Helicopters get bombarded with Mexico traffic in So Calif. If all ground units at least Tx the PL, the helos can actually monitor the channel instead of turn it down. BK radios (if programmed with CSQ on the Rx side) will actually DISABLE the Tx PL tone if switched to talk-around mode which is why my agency went with Rx and Tx.
The aircraft receive issue (interference from Mexico) I knew about but the BK radio behavior I was unaware of.
In any case, I think it's obvious that putting receive CTCSS protection on most if not all such frequencies is ideally desirable and necessary and likely ultimately inevitable. The problem is, well, the real world is not "ideal" - how do we ensure full and perfect compliance across the board especially during the period of transition?
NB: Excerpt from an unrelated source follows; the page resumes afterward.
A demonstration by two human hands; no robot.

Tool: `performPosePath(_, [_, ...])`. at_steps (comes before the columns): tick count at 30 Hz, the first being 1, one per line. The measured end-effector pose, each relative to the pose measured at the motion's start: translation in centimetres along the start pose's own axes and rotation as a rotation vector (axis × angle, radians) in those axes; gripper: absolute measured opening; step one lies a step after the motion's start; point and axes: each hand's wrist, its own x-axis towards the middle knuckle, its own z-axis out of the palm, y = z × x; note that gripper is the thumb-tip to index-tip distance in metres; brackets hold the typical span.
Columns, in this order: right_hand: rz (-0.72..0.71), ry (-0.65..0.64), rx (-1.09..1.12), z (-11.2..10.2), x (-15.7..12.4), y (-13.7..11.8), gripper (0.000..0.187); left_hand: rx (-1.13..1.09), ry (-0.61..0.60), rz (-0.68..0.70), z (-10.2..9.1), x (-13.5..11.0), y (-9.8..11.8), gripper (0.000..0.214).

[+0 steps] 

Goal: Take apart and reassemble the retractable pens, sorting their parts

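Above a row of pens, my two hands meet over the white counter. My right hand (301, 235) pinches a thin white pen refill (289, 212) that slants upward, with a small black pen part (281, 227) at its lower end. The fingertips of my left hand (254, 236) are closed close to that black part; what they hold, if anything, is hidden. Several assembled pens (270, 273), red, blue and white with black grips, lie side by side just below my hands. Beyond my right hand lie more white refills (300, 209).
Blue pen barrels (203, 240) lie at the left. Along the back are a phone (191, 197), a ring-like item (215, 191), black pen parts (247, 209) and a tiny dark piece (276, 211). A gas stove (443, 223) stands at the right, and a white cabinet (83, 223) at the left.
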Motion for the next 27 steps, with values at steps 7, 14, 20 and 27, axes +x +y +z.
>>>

It's easy to say it's simply a matter of adding only one more element to the channel programming per radio but I can see the point of view of the folks in charge of such efforts and their fear of getting blamed for the "system failing" when just one or a few radios in the field don't get their tones set right and they happen to be involved in a major incident even if those effected units were not their responsibility in the first place.
Frequent training between and among disparate groups of users with radios programmed by their respective radio services can weed out some of it, I suppose. But, no matter how hard you try to prevent them, problems will creep in and failures occur. Special use mutual aid inter-agency channels are probably the most prone to this kind of problem in the sense that they are less frequently used during normal operation so problems in programming might not show up until extreme circumstances are already in play.